CITATION: 566 US (2012)
GRANTED: Nov 14, 2011
ARGUED: Mar 19, 2012
DECIDED: May 21, 2012

ADVOCATES:
Charles A. Rothfeld - for the respondents
Eric D. Miller - Assistant to the Solicitor General, Department of Justice, for the petitioner

Facts of the case

In 1999, shortly after Robert and Karen Capato were married in New Jersey, Robert was diagnosed with esophageal cancer, and was advised that chemotherapy might render him sterile. Before beginning treatment, Robert deposited semen at the Northwest Center for Infertility and Reproductive Endocrinology so the couple could conceive a child in the future. Karen Capato conceived a child naturally, however, giving birth to a son in August of 2001. The Capatos wanted their son to have a sibling, but Robert's health deteriorated quickly, and he died in Florida in March of 2002. He was insured by social security when he died. His will named only his son and two children from a previous marriage as beneficiaries.
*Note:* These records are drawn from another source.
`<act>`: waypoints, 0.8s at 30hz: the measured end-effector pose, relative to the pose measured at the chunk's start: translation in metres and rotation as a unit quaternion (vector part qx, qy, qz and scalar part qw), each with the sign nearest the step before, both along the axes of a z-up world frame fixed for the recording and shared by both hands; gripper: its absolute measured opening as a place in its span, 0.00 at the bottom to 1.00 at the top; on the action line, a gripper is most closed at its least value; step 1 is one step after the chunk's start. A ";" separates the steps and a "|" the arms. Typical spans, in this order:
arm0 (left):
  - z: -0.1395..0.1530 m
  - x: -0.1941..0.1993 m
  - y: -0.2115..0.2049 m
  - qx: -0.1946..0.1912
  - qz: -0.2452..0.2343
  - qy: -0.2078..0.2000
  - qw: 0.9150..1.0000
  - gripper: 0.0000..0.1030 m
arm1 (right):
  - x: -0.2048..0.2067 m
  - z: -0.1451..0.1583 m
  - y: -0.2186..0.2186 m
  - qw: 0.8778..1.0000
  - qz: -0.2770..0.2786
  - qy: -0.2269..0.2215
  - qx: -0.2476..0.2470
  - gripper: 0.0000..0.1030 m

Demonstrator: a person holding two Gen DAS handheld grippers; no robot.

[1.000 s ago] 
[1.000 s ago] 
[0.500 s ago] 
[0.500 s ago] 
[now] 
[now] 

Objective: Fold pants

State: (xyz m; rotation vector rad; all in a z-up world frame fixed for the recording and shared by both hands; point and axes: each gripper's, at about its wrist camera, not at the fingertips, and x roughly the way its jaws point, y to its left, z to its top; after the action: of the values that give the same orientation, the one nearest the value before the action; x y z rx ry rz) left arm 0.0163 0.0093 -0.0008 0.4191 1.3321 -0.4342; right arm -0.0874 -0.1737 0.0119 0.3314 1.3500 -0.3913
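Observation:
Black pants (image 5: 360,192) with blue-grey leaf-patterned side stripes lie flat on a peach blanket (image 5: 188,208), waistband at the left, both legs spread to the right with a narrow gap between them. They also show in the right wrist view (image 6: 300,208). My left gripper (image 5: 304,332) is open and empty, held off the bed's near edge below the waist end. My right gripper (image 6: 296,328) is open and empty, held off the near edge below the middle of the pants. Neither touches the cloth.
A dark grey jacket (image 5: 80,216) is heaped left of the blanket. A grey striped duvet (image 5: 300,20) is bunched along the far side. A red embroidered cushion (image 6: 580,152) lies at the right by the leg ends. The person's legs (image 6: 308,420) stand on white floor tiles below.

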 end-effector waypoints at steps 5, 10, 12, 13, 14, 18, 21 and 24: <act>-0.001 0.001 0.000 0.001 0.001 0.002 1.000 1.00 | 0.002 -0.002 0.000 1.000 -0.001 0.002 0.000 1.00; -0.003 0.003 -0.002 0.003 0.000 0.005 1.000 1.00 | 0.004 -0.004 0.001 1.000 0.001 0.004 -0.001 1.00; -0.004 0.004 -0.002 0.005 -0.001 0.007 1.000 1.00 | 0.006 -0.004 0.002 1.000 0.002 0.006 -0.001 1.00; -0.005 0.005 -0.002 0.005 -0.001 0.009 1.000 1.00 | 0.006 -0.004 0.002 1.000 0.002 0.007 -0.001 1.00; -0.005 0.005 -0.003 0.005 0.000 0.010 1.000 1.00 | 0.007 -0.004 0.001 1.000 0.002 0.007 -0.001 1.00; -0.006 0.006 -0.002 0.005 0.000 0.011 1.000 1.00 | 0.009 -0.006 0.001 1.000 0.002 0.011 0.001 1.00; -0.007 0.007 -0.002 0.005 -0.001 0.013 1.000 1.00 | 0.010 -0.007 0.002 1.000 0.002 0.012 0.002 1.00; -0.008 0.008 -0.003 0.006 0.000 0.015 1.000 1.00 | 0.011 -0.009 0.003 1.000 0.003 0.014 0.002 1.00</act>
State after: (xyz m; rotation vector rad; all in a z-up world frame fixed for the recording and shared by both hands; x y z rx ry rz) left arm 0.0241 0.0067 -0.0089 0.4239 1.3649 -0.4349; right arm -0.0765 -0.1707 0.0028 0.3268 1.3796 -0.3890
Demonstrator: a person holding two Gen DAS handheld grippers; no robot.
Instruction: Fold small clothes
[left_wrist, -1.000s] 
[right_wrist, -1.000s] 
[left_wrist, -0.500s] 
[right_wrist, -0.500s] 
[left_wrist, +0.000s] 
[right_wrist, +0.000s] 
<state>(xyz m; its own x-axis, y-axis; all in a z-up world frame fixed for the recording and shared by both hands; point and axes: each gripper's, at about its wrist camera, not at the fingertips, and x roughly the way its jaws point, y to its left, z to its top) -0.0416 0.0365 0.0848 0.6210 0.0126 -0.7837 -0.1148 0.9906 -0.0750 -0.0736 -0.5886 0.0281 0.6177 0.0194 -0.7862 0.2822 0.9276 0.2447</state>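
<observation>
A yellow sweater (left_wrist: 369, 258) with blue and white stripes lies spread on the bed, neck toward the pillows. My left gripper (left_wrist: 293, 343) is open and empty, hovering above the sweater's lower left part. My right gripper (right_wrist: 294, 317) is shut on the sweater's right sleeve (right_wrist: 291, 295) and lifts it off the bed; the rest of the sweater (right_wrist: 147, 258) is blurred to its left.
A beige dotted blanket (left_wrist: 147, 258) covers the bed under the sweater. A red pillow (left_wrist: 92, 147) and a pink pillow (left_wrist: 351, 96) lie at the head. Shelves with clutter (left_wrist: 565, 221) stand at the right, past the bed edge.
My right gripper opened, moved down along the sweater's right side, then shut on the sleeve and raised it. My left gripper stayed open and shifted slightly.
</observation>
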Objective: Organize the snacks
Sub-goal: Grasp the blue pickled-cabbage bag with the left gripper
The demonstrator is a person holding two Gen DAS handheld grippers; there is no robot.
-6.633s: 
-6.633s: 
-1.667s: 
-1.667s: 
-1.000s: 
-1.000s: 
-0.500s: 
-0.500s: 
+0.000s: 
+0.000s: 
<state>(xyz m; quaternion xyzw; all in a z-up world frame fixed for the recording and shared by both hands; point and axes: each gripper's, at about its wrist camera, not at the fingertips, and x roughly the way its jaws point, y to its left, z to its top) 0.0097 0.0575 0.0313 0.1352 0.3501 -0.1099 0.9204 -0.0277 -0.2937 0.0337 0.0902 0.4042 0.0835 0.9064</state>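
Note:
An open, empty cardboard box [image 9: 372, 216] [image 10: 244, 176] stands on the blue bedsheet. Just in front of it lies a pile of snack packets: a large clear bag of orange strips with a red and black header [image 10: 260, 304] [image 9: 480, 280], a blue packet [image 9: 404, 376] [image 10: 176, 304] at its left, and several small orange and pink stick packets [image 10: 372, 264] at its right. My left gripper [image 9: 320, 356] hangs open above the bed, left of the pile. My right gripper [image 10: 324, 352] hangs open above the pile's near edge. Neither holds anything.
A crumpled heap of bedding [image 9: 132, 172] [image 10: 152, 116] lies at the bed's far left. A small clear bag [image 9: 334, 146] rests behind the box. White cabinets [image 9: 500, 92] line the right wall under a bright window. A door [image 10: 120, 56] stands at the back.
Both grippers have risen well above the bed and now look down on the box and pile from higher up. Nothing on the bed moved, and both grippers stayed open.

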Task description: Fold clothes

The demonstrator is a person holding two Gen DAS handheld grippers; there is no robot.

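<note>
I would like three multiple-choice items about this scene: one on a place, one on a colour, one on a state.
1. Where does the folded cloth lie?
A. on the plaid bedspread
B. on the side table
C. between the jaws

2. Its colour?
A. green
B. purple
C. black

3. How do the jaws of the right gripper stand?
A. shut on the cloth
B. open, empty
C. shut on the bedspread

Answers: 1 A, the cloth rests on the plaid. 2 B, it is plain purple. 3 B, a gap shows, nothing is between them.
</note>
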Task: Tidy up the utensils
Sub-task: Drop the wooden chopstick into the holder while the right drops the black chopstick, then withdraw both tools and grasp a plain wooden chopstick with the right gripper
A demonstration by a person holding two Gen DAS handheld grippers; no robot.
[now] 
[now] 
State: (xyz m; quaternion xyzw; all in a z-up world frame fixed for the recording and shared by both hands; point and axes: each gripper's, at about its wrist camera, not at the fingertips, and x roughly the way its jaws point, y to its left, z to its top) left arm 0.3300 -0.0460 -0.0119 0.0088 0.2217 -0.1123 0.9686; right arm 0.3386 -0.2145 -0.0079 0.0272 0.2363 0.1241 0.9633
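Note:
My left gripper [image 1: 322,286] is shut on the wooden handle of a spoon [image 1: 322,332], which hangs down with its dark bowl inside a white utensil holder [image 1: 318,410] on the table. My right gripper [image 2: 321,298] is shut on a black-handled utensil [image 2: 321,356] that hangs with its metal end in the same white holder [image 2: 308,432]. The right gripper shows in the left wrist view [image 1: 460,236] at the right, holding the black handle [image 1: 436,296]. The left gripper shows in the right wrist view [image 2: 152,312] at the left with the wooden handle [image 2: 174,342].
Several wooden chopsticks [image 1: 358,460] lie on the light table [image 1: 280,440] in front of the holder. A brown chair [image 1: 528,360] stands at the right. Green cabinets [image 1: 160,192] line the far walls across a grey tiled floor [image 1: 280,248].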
Shortly after Robert's death, Karen began treatment for in vitro fertilization using her husband's frozen semen. She gave birth to twins on September 23, 2003, eighteen months after her husband's death. In October 2003, Karen applied for benefits from the Social Security Administration on behalf of her twins. § 416(e) of the Social Security Act ("SSA") defined "child" as "the child or legally adopted child of an individual". In addition, the child must be dependent on an insured individual at the time of the qualified individual's death. § 416(h) provided an alternate method of determining a child's qualification, directing the Commissioner of Social Security to look to the intestate property laws of the domiciliary of the deceased insured individual.

The Social Security Administration denied her claim, and Karen requested a hearing in front of an administrative court. While noting that granting benefits would be consistent with the purpose of social security, the court held that the twins were not Robert's "child(ren)" for the purposes of the SSA. The district court affirmed, echoing the ALJ's interpretation of "child(ren)". The court also held that because Robert died while domiciled in Florida, Florida's law of intestacy applies. The United States Court of Appeals, Third Circuit, held that the twins were clearly children under § 416(e) of the SSA because they were the biological children of a married couple. It rejected the district court's argument that Florida state intestacy law should apply before § 416(e), holding § 416(h) to be an alternate definition only used when a child's status is in doubt.

Question

Are Karen K. Capato's twins - conceived by in vitro fertilization after their biological father's death - "child(ren)" under Title II of the Social Security Act?

Media for Astrue v. Capato

Audio Transcription for Oral Argument - March 19, 2012 in Astrue v. Capato

Audio Transcription for Opinion Announcement - May 21, 2012 in Astrue v. Capato

John G. Roberts, Jr.:

Justice Ginsburg has our opinion in Case Number 11-159, Astrue versus Capato.

Ruth Bader Ginsburg:

This case concerns the entitlement of children conceived after the death of their father to Social Security survivor's benefits.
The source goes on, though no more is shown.